Predicting Sparkify Customer Churn Using Spark

12 min readNov 23, 2020

***This post was written a year ago, and was forgotten in a draft version.***

Problem Statement

A problem to solve in Sparkify project is to predict customer churn given a data set consisting of user activity on the platform. Sparkify is a fictitious digital music streaming company like Spotify. There are paid and free users on the platform. Users listen to songs, favorite songs, add songs to a playlist, add friends, and take a bunch of other actions on the platform, such as visiting settings page, upgrade, downgrade or cancel service.

Remember last time when you were trying to cancel a service you have subscribed. Sometimes annoyingly, it goes like this.

Service: “Are you sure?”

You: “Yes, I am!”

Service: “Press OK to confirm”

You: “OK”

Service: “There is a 75% discount campaign going on. Would you like to use the discount?”

You: “No, thank you. Proceed with cancel.”

Service: “Since you have been such a wonderful customer, we would like to wave 50% of your subscription fee.”

You: “No, please cancel!”

Service: “How about 1 month free, 2 months 50% off?”

You: screaming!!!

Well, that is one unpleasant experience to be in.

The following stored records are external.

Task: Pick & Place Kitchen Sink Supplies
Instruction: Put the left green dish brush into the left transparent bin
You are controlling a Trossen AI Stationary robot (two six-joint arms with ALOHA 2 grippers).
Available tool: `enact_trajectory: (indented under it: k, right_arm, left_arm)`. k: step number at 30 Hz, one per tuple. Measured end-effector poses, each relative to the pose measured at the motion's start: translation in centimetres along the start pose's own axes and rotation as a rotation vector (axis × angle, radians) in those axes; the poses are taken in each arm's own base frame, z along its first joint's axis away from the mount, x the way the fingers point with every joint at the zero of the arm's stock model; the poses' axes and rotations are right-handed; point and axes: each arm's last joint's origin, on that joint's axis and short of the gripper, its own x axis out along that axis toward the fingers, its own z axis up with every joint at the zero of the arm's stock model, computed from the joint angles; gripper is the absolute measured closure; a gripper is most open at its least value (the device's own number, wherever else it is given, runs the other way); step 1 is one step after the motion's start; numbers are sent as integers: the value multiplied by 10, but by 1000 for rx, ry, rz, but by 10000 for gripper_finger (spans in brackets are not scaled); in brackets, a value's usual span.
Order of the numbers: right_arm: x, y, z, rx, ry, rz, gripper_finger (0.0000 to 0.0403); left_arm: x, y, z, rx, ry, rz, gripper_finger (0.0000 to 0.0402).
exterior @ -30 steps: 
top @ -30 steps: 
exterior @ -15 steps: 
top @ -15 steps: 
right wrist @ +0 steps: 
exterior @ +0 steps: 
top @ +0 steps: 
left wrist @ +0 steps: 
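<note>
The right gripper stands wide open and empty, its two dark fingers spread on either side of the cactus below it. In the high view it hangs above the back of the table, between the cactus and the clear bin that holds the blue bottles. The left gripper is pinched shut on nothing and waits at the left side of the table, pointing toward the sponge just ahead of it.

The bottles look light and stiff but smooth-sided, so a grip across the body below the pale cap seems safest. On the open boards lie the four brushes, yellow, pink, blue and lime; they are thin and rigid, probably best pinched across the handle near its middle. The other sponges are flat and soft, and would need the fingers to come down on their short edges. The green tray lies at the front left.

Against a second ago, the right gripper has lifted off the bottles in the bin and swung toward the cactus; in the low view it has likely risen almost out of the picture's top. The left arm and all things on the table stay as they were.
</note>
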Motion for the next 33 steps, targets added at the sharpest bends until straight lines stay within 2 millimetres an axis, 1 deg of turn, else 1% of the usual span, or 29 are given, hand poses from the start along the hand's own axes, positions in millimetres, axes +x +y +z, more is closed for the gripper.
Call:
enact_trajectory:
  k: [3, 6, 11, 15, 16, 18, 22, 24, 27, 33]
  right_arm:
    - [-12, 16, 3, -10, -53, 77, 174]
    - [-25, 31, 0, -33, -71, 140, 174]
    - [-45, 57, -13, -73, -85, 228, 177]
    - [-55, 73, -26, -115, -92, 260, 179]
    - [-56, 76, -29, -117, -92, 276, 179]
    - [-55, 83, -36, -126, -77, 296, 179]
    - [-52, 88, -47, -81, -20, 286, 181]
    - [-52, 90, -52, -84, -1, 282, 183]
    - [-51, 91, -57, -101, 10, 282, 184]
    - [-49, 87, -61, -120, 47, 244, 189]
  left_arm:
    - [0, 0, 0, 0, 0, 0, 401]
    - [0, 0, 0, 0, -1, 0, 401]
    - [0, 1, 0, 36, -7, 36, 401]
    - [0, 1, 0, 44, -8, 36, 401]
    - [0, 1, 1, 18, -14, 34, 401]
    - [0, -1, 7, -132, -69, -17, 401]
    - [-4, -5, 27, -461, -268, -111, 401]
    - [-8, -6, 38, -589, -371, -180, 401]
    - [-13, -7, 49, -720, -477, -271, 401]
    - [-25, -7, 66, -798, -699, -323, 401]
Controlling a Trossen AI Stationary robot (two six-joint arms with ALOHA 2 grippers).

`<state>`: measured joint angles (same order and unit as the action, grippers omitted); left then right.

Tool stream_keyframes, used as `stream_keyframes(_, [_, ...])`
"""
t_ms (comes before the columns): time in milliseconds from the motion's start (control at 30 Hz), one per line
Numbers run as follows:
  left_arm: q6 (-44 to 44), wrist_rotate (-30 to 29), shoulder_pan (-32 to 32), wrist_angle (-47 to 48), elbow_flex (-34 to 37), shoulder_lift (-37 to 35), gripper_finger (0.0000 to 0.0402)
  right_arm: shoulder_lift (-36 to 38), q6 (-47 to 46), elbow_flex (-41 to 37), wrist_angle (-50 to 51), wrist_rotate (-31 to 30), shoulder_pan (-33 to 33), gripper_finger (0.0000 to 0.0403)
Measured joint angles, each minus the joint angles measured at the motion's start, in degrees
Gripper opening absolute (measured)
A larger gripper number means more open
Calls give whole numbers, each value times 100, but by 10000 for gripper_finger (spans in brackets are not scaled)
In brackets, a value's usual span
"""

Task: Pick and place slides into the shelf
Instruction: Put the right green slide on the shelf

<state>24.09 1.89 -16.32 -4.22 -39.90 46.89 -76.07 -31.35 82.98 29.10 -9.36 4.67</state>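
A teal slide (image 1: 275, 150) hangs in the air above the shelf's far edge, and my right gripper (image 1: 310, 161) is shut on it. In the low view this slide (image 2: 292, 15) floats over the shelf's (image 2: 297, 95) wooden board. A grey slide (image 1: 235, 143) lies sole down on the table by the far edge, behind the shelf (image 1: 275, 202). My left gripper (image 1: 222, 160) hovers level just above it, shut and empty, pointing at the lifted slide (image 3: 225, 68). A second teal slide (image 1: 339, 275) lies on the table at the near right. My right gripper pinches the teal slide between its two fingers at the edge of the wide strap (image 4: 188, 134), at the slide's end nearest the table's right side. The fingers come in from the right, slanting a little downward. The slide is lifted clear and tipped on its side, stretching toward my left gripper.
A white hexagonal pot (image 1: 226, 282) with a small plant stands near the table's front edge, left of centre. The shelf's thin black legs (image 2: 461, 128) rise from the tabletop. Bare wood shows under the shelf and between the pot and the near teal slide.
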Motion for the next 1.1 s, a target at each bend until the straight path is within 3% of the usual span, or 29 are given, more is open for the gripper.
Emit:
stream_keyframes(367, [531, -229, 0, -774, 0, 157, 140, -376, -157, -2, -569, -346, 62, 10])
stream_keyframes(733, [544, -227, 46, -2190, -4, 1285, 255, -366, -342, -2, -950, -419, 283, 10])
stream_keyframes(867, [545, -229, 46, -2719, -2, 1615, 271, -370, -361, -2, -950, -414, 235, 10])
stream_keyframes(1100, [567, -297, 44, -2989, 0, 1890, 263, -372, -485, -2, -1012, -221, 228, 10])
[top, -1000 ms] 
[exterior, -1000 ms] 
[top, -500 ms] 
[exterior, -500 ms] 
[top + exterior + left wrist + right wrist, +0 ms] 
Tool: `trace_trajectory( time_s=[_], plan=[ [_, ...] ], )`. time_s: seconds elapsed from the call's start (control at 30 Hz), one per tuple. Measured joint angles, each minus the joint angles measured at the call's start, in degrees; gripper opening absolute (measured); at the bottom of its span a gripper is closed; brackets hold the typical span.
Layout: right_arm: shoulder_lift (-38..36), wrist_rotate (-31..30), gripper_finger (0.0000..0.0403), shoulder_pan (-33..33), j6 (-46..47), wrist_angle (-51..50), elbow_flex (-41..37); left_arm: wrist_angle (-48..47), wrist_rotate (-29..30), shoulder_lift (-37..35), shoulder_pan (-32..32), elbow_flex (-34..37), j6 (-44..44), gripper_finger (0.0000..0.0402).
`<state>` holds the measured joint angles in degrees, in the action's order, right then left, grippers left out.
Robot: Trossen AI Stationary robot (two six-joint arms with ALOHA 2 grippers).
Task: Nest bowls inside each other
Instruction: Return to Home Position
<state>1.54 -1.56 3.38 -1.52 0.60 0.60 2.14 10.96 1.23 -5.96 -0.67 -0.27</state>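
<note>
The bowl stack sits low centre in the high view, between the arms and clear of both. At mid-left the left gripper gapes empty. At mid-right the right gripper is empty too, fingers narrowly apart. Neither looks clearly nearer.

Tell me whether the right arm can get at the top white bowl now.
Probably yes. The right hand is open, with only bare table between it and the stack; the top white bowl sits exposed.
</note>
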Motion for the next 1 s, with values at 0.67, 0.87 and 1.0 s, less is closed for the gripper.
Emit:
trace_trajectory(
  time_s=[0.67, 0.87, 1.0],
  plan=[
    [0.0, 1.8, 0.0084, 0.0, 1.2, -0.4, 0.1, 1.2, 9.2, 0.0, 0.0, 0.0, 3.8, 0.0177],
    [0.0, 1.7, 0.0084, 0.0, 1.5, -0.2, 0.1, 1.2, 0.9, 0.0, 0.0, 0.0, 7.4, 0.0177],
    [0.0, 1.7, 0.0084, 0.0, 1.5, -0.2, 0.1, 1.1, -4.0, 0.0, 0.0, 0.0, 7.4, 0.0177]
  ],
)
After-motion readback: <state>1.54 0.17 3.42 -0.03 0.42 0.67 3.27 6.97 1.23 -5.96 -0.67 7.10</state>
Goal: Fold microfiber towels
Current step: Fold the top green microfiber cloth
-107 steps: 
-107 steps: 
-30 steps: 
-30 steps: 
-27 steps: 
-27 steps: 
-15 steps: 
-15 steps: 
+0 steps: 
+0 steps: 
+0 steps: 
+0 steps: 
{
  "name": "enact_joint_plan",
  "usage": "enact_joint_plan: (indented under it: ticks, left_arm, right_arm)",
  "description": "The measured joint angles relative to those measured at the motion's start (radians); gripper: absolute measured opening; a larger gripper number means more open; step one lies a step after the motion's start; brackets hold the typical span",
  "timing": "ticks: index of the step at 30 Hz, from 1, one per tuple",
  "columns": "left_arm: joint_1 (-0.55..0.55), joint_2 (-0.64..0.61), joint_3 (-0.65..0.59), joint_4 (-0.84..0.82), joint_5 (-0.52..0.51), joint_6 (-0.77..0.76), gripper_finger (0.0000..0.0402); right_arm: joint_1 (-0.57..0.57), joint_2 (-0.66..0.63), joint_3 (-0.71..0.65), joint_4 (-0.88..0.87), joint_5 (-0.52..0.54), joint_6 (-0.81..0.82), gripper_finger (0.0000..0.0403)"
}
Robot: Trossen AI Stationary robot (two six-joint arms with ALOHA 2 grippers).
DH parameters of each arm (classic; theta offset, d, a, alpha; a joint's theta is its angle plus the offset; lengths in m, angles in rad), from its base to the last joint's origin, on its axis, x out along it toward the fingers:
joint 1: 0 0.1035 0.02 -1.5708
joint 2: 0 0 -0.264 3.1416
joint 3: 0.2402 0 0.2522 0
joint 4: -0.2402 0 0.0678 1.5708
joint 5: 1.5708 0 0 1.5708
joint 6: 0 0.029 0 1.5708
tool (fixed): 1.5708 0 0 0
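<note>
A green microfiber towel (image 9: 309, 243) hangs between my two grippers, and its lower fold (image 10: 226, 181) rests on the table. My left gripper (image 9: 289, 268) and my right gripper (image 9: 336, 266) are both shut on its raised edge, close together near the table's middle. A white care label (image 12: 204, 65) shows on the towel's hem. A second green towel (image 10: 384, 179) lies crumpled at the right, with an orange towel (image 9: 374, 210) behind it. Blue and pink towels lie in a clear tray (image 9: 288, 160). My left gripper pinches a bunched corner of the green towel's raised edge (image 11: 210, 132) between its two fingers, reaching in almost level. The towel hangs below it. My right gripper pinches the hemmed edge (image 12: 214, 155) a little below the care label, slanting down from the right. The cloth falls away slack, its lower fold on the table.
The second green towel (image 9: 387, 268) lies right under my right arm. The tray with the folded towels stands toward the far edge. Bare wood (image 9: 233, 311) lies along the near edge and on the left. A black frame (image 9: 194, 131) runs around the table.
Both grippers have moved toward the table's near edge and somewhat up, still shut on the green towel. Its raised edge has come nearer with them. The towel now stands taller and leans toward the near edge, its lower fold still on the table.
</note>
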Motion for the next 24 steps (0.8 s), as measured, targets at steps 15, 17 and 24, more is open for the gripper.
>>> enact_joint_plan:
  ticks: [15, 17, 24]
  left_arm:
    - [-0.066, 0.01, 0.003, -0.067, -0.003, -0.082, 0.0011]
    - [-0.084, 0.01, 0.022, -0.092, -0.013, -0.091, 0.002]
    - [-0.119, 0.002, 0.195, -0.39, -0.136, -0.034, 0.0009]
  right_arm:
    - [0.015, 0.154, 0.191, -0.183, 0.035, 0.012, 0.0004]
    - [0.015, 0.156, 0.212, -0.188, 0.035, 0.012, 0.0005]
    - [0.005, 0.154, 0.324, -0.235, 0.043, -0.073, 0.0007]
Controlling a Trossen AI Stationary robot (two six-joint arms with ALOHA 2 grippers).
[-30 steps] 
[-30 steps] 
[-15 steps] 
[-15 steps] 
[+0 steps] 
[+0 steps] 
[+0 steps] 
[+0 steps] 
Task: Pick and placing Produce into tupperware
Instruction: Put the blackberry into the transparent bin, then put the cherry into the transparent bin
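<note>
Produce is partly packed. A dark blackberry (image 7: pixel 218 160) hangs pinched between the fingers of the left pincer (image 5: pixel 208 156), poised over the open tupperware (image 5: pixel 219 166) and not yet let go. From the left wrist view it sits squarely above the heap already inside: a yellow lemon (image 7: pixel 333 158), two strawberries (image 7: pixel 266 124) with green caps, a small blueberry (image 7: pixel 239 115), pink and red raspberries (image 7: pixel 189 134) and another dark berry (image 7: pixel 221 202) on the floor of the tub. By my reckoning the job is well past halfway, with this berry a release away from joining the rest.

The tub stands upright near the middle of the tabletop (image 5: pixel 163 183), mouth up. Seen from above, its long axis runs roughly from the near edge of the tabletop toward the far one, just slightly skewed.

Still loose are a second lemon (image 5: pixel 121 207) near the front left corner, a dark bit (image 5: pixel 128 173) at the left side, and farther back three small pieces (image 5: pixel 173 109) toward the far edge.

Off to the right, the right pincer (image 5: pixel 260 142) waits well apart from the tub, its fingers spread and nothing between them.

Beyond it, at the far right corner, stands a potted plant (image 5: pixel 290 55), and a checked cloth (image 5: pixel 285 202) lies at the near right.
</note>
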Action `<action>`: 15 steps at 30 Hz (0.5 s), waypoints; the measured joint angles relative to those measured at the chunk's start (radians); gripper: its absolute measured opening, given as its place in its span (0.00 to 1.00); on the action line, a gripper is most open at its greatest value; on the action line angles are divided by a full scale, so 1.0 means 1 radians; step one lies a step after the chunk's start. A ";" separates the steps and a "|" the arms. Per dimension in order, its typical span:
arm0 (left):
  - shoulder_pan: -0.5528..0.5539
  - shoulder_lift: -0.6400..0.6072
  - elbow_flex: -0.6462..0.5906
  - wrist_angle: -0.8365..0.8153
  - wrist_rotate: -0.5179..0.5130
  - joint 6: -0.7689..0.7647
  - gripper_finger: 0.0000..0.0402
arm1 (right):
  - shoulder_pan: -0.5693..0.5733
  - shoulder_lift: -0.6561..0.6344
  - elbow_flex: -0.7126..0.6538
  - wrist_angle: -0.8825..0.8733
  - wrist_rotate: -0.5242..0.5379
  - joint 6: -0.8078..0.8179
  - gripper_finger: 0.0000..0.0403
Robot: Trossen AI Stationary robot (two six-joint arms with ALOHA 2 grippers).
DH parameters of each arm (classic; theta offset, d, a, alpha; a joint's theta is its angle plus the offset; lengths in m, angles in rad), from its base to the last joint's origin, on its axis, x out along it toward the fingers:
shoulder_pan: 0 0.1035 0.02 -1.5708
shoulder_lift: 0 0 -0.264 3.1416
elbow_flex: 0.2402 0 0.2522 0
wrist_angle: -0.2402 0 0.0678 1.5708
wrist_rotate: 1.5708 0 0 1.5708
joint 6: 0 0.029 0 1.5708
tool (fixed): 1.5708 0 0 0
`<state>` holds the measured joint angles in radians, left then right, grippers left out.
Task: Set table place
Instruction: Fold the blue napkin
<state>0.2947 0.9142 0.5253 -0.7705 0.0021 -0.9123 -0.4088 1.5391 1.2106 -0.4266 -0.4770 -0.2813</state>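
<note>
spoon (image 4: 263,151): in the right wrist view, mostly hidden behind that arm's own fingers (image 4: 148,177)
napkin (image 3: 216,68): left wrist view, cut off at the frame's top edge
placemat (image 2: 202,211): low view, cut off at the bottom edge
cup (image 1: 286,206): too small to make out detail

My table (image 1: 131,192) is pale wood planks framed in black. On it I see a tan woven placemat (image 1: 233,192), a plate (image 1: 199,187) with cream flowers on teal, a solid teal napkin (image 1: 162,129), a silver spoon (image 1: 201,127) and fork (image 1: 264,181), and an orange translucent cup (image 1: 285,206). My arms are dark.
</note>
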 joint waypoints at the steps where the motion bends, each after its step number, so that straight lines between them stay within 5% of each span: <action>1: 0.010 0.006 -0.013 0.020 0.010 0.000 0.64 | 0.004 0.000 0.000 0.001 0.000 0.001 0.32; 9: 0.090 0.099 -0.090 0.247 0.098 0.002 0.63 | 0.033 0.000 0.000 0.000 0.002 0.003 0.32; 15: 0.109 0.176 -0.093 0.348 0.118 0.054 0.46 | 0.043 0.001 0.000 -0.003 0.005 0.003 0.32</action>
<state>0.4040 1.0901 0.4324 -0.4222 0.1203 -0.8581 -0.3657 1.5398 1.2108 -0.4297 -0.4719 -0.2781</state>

Customer churn is when a customer leaves the service. Customer churn is bad for business, because gaining a new customer is much more expensive than retaining a customer. To prevent customer churn and/or face a desperate situation like above, it is important for a business to predict customers you are likely to leave the service. It gives the business opportunities to leverage discounts and other benefits to persuade the customer to stay even before they decided to leave. In general, customers who stayed longer less likely to leave a service. This proves to be true in the case study of Sparkify when we explore the data below.

Why to use Spark?

A parallel goal of the project is to use Spark to create a scalable infrastructure. Platforms like Sparkify generate a huge amount of data. Trying to analyze them in a local machine is not viable. For big data we use distributed computing systems. Spark is a big data tool that uses distributed computing to process big amounts of data. Spark comes with its own syntax and way of thinking, which requires learning and getting used to, especially if you are used to Python and its sci-kit learn library. I used a mini data set to be able to run Spark in a local mode to demonstrate this project. In a local mode, I was not be able to use distributed computing. However, it is good for practicing Spark syntax and prototyping my project to scale it in Spark cluster with a full data set in the future.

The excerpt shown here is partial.